## TASK INSTRUCTIONS
Out of the material that follows, write out exactly the lines from the line with "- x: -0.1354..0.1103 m" to the line with "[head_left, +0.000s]", both ends included, and no others.

## SUPPLIED DATA

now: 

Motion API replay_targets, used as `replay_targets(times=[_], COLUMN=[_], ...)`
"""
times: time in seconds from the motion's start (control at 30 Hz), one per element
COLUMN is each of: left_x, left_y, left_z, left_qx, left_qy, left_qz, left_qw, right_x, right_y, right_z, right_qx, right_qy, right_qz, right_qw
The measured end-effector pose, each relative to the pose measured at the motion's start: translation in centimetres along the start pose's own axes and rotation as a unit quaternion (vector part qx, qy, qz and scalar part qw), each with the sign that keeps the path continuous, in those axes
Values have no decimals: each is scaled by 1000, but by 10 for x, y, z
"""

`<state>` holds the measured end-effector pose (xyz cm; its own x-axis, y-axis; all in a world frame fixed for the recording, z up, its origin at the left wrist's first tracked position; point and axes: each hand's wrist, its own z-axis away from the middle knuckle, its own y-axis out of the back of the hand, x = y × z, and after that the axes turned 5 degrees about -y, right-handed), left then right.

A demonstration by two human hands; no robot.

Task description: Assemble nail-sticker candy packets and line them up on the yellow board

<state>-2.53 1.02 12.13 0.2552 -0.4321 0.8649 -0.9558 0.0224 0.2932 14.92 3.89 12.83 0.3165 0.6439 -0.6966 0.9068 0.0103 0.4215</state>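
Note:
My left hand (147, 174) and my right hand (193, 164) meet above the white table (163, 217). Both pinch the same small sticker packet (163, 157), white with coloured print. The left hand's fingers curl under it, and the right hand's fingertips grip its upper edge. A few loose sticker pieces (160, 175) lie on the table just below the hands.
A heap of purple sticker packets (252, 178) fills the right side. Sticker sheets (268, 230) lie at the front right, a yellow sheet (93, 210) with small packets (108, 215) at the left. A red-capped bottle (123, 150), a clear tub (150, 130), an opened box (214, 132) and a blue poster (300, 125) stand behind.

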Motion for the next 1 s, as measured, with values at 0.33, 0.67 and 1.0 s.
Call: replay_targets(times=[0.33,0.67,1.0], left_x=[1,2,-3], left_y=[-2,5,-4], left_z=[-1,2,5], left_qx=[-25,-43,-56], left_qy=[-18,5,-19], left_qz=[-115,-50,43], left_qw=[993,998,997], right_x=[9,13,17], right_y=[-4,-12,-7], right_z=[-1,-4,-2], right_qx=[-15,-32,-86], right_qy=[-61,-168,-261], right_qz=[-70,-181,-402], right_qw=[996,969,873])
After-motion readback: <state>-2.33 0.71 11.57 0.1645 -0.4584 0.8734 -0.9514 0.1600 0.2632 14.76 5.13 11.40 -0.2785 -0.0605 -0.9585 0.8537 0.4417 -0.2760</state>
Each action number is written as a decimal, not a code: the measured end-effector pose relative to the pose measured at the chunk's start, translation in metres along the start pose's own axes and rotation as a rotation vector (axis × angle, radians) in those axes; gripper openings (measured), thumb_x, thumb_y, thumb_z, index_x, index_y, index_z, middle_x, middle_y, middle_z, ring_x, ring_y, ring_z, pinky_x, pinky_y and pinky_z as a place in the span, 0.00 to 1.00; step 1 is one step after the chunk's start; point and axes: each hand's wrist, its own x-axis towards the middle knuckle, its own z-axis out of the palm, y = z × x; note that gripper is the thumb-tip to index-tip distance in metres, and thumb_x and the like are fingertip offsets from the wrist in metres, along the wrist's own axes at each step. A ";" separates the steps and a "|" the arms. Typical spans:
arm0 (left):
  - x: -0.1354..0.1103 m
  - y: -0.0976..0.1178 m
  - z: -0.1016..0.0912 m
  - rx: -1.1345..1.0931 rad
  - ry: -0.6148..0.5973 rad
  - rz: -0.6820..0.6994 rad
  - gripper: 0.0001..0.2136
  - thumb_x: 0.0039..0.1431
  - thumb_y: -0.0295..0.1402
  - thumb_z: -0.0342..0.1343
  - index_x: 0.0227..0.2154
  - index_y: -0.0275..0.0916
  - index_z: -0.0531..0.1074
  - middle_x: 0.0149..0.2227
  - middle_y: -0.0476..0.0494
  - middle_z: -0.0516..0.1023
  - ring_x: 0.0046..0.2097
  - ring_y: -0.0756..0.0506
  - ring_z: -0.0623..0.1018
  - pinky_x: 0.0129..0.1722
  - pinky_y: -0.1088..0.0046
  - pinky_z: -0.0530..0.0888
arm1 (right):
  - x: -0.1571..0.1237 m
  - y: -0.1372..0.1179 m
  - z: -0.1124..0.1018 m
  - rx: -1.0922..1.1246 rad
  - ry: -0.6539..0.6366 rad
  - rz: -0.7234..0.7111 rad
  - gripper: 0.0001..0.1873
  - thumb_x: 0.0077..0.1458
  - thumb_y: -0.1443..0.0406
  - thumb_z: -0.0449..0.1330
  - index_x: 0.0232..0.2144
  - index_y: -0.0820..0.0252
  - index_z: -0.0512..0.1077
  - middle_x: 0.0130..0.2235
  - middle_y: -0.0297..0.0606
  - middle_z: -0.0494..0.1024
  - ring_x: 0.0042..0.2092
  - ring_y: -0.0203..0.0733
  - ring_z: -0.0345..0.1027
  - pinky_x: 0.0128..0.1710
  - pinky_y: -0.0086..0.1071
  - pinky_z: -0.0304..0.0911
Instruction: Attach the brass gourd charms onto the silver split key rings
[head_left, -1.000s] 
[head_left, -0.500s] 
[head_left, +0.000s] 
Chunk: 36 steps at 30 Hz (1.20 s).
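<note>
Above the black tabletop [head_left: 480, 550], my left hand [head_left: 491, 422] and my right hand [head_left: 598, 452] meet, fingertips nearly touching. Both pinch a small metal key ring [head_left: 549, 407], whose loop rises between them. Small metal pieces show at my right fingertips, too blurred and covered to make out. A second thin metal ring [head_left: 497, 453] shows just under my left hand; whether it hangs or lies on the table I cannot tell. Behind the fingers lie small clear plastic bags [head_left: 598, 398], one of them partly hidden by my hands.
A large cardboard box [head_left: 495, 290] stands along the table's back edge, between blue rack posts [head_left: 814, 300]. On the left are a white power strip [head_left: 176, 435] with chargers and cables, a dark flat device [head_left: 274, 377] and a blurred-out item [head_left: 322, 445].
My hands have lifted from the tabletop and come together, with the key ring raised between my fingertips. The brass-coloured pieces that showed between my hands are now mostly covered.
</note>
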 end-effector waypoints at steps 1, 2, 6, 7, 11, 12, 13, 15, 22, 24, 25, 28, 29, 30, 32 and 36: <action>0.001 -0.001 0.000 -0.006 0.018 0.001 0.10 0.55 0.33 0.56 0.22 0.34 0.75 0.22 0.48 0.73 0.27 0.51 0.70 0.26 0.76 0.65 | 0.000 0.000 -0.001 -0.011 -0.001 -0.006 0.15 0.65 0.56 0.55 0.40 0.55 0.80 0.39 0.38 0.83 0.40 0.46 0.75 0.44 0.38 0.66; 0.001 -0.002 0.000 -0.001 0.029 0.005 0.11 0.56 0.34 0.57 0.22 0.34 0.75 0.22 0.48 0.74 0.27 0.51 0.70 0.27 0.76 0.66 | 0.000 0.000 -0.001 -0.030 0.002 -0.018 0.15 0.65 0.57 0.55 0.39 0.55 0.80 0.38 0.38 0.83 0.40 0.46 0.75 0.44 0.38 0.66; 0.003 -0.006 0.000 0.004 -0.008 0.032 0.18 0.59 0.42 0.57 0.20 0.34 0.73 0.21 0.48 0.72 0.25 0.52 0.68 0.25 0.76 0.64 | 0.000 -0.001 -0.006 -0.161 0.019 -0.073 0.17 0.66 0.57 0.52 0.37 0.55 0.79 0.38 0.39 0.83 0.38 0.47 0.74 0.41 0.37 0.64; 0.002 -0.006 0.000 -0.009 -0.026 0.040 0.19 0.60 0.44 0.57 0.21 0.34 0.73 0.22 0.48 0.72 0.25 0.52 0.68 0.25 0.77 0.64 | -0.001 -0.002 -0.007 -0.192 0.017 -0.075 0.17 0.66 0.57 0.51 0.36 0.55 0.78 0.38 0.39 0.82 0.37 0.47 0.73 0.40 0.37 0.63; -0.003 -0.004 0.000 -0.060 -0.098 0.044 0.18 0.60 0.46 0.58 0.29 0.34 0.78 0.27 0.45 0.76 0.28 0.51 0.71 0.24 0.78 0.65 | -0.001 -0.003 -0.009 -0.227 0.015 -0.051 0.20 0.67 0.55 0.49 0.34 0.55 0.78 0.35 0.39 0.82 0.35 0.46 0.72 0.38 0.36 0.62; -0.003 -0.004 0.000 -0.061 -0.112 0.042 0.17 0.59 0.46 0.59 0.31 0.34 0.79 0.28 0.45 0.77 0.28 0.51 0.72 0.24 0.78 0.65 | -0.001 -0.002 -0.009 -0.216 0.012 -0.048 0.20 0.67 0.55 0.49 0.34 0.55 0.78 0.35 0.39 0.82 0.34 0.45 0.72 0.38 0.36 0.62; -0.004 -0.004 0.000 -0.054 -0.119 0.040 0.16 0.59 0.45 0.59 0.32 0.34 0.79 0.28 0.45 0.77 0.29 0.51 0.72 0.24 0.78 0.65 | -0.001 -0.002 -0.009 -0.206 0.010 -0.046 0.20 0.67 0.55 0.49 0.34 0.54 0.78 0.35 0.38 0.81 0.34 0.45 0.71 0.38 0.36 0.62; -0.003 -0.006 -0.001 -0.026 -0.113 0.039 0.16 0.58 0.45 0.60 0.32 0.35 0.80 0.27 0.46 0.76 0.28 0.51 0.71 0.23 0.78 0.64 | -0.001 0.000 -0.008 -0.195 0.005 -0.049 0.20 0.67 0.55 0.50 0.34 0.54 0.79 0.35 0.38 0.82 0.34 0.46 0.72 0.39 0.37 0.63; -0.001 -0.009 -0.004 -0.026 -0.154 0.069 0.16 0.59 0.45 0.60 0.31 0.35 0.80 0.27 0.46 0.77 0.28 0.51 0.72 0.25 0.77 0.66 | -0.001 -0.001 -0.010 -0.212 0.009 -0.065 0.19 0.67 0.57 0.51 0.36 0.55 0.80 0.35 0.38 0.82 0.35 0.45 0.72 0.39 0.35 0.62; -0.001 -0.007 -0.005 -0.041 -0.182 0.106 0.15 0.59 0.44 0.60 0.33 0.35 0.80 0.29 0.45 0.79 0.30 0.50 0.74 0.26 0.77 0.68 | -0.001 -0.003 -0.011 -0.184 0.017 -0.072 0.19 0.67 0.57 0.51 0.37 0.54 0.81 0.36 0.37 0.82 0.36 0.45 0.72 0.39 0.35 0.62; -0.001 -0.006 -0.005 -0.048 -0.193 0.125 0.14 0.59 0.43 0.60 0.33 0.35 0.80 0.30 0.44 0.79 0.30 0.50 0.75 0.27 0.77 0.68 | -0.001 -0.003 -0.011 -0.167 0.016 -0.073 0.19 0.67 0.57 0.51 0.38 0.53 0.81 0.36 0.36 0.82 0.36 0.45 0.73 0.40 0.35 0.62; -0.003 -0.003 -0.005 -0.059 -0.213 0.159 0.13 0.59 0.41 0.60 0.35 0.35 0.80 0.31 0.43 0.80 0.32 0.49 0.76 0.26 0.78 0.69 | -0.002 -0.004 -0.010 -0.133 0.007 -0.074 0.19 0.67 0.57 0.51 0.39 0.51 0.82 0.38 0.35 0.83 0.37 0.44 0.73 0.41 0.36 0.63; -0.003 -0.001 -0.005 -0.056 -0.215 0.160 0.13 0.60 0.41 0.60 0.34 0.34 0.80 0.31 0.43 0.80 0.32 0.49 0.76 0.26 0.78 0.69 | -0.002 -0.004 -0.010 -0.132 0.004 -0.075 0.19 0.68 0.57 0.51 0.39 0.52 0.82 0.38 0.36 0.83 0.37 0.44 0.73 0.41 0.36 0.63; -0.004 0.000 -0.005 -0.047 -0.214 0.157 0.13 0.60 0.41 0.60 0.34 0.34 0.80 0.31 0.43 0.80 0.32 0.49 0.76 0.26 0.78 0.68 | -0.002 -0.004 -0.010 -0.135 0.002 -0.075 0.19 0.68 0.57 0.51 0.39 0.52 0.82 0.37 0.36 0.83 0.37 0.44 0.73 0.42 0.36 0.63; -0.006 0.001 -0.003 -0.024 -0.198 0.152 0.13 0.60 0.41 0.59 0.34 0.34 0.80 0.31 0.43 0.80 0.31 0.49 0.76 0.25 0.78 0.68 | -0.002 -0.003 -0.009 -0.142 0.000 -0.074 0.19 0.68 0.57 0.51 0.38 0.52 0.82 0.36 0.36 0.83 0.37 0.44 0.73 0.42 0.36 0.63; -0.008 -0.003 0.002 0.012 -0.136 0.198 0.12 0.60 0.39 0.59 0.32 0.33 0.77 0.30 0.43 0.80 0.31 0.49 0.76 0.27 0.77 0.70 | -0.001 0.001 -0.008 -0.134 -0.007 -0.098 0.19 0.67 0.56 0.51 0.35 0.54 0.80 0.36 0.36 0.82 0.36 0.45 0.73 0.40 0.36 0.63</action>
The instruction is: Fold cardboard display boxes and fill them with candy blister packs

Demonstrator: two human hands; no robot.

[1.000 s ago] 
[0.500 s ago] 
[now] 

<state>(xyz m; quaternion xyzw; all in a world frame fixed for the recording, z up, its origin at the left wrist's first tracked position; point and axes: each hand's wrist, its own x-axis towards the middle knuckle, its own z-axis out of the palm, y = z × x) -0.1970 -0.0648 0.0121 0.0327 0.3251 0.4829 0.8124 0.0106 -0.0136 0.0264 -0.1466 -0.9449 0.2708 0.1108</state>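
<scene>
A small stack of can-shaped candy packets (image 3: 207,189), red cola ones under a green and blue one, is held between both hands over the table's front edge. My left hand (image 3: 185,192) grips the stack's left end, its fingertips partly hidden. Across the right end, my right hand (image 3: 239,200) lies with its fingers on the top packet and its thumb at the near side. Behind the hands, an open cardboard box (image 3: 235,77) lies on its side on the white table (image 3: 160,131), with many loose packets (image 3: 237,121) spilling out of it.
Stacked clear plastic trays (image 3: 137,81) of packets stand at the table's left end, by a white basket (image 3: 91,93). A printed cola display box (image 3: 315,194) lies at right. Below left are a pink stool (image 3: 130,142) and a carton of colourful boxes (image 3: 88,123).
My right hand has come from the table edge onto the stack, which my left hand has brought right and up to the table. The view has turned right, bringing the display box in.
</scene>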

## EXPECTED OUTPUT
  - x: -0.1354..0.1103 m
  - y: -0.0976..0.1178 m
  - z: -0.1016..0.0912 m
  - rx: -1.1345..1.0931 rad
  - ry: -0.6148..0.5973 rad
  - rz: -0.6820..0.6994 rad
  - gripper: 0.0001..0.2136
  - thumb_x: 0.0039..0.1431
  - thumb_y: -0.0295..0.1402
  - thumb_z: -0.0342..0.1343
  - index_x: 0.0227..0.2154
  - index_y: -0.0275..0.0916
  - index_z: -0.0531..0.1074
  - middle_x: 0.0149..0.2227
  - middle_y: -0.0476..0.0494
  - middle_z: -0.0516..0.1023
  - ring_x: 0.0046..0.2097
  - ring_y: -0.0756..0.0506
  - ring_z: -0.0623..0.1018
  - pinky_x: 0.0129..0.1722
  - pinky_y: -0.1088..0.0046
  - pinky_z: -0.0530..0.0888
arm1 (right):
  - x: -0.1571..0.1237 m
  - y: -0.1372..0.1179 m
  - z: -0.1124..0.1018 m
  - rx: -1.0922..1.1246 rad
  - ry: -0.6539..0.6366 rad
  - rz: -0.7234..0.7111 rad
  - gripper: 0.0001..0.1873
  - thumb_x: 0.0077..0.1458
  - thumb_y: -0.1443..0.0406
  - thumb_z: -0.0449..0.1330
  - index_x: 0.0232..0.2144
  - index_y: -0.0820..0.0252
  - index_z: -0.0512..0.1077
  - middle_x: 0.0130..0.2235
  - middle_y: -0.0297..0.0606
  - middle_z: -0.0494..0.1024
  - ring_x: 0.0042..0.2092
  - ring_y: -0.0203..0.0733
  - ring_z: -0.0345..0.1027
  - pinky_x: 0.0128..0.1710
  - pinky_y: -0.0086..0.1071
  - pinky_z: -0.0304..0.0911
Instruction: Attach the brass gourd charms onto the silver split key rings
[head_left, -1.000s] 
[head_left, -0.500s] 
[head_left, +0.000s] 

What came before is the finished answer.